▸ **WORK INSTRUCTIONS**
Reproduce exactly, and only, the lines below from the one containing "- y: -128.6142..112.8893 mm" through the one containing "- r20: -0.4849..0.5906".

INFORMATION GIVEN: Begin

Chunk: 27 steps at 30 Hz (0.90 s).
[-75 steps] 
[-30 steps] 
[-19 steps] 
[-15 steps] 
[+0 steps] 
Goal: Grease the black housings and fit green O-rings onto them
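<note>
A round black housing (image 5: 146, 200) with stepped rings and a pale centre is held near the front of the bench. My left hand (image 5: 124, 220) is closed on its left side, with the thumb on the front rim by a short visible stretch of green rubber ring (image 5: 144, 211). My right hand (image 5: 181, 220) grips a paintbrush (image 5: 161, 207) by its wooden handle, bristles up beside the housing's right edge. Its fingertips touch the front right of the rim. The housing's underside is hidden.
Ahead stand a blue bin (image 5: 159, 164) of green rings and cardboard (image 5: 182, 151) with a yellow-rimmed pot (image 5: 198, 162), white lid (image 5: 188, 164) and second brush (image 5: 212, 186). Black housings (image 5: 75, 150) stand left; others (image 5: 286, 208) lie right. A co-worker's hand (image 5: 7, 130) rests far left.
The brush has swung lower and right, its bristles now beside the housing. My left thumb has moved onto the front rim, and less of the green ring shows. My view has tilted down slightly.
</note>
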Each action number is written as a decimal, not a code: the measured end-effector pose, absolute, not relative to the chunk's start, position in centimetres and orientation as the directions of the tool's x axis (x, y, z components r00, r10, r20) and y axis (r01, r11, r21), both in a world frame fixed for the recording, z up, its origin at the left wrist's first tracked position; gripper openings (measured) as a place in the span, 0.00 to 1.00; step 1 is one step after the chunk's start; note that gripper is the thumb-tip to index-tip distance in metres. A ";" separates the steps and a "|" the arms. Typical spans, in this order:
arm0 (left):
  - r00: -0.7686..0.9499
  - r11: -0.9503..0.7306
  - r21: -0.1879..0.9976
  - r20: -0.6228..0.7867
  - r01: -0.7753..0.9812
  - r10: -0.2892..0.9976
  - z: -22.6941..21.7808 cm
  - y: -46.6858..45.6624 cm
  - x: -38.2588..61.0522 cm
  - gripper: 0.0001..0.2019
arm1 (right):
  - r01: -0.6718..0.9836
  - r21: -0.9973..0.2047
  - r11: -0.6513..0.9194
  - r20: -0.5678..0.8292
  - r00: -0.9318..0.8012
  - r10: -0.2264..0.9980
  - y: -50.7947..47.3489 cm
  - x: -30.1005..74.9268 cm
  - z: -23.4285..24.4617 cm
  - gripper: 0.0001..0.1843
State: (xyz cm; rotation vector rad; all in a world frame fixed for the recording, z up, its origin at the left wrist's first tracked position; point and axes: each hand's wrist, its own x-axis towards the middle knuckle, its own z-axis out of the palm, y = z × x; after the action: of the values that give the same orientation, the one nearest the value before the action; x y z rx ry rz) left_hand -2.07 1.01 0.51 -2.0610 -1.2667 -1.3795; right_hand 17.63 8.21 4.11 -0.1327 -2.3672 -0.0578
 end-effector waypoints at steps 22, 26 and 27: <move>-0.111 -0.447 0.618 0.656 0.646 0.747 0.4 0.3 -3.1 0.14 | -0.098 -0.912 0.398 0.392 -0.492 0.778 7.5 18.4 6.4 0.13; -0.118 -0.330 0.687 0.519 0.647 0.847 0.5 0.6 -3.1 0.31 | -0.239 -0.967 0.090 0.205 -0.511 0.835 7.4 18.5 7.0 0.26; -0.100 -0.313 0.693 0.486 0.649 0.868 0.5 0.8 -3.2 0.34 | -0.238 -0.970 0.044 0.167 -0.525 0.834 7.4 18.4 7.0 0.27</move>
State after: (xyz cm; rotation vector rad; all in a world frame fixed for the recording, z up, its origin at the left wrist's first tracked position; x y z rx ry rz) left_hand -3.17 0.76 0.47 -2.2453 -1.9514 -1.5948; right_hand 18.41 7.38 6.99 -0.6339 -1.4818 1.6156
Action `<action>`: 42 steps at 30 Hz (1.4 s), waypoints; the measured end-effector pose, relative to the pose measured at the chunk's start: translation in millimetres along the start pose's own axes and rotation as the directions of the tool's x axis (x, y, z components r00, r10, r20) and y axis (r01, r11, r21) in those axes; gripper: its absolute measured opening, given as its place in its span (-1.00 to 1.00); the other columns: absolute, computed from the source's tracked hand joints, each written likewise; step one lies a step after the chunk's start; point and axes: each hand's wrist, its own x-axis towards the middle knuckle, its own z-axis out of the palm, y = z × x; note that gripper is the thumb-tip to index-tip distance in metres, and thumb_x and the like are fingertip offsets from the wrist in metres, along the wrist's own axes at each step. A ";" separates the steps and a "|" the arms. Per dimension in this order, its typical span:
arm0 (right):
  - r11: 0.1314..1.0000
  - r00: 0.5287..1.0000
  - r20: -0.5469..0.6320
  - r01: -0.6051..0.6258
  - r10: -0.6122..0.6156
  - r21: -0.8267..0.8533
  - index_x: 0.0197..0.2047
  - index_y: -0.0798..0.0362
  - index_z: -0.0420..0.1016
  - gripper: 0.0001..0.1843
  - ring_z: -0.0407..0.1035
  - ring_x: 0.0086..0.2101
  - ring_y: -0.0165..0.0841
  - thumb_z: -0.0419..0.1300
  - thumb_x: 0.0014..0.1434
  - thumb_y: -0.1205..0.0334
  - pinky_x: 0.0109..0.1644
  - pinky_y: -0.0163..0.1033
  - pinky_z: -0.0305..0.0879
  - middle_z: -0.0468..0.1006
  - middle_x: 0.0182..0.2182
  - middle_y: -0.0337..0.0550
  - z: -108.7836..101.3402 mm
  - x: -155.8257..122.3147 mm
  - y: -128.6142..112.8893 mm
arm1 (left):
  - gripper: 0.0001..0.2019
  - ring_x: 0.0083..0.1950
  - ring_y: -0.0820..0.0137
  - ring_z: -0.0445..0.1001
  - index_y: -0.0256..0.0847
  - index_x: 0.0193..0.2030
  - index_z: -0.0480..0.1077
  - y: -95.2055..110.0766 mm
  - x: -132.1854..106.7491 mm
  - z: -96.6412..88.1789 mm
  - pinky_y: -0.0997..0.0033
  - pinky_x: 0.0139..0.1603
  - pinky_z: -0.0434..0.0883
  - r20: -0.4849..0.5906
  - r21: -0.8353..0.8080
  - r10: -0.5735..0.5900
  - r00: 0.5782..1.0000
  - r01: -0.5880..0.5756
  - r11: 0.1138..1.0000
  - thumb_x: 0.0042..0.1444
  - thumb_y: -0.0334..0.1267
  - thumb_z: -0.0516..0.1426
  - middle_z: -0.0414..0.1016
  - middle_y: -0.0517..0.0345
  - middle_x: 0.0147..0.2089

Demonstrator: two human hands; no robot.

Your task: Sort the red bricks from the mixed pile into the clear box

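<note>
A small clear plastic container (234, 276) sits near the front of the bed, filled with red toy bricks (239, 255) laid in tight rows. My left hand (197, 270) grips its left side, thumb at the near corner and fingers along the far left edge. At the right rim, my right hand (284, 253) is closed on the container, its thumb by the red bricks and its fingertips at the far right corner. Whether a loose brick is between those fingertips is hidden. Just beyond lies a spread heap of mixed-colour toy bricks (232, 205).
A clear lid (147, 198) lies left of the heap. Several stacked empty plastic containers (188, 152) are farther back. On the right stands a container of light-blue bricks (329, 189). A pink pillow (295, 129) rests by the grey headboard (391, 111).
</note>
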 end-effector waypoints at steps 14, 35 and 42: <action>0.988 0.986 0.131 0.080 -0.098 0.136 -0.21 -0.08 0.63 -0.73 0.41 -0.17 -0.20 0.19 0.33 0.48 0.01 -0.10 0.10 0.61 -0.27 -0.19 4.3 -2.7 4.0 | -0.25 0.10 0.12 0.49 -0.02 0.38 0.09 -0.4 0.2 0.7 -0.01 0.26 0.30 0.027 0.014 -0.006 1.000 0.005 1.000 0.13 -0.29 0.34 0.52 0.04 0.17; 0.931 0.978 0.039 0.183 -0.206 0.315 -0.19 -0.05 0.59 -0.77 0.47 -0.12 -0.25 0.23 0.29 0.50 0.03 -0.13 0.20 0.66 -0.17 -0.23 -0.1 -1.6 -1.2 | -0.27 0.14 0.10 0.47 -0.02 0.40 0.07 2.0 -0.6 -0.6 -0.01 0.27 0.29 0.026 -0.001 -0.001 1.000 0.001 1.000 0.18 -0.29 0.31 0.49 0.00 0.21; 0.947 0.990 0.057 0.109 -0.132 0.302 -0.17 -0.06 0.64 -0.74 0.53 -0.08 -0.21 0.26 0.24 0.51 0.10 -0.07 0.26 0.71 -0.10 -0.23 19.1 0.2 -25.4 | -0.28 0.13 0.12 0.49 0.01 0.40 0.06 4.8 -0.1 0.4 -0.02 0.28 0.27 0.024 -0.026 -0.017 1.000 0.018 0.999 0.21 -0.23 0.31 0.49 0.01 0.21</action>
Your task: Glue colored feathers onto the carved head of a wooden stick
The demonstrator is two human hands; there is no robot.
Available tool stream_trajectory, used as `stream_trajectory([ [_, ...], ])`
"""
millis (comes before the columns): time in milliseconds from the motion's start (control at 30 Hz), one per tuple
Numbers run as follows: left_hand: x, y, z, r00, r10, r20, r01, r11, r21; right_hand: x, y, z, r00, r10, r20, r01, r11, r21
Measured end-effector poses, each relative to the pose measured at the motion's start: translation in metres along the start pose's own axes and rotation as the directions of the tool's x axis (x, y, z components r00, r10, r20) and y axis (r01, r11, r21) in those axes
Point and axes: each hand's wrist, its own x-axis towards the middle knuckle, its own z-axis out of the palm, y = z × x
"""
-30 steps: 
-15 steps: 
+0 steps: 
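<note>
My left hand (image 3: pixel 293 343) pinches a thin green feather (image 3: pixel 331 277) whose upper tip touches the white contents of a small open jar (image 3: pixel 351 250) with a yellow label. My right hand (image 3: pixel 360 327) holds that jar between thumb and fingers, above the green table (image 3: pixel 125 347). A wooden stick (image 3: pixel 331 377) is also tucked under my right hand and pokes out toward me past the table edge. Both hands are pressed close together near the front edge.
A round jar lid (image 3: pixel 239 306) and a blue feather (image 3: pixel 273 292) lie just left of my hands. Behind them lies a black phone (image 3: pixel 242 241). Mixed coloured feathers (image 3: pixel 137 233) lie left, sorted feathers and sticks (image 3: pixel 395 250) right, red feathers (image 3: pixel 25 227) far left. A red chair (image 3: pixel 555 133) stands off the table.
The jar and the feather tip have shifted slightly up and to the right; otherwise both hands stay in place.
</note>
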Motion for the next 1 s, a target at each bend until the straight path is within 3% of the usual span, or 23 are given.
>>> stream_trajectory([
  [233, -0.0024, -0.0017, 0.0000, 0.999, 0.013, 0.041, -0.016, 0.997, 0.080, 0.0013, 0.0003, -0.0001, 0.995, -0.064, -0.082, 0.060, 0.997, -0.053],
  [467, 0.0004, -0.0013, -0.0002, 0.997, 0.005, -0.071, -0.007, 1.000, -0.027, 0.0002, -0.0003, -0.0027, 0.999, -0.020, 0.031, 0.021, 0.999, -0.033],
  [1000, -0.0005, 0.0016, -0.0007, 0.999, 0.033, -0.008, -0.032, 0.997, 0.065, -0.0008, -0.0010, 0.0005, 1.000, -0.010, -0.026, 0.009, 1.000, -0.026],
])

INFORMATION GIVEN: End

▸ **SOLUTION TO THIS PROBLEM**
  - y: -128.6142..112.8893 mm
arm1 (left):
  - gripper: 0.0001..0.2019
  - ring_x: 0.0083..0.1950
  - ring_y: -0.0820..0.0137
  - ring_z: -0.0445..0.1001
  - index_y: -0.0256..0.0847
  - index_x: 0.0193..0.2030
  - index_z: -0.0480..0.1077
  - y: -95.2055..110.0766 mm
  - x: -132.1854..106.7491 mm
  - z: -96.6412..88.1789 mm
  - pinky_y: -0.0997..0.0033
  - pinky_x: 0.0139..0.1603
  - pinky_z: -0.0434..0.0883
  - r20: -0.4849..0.5906

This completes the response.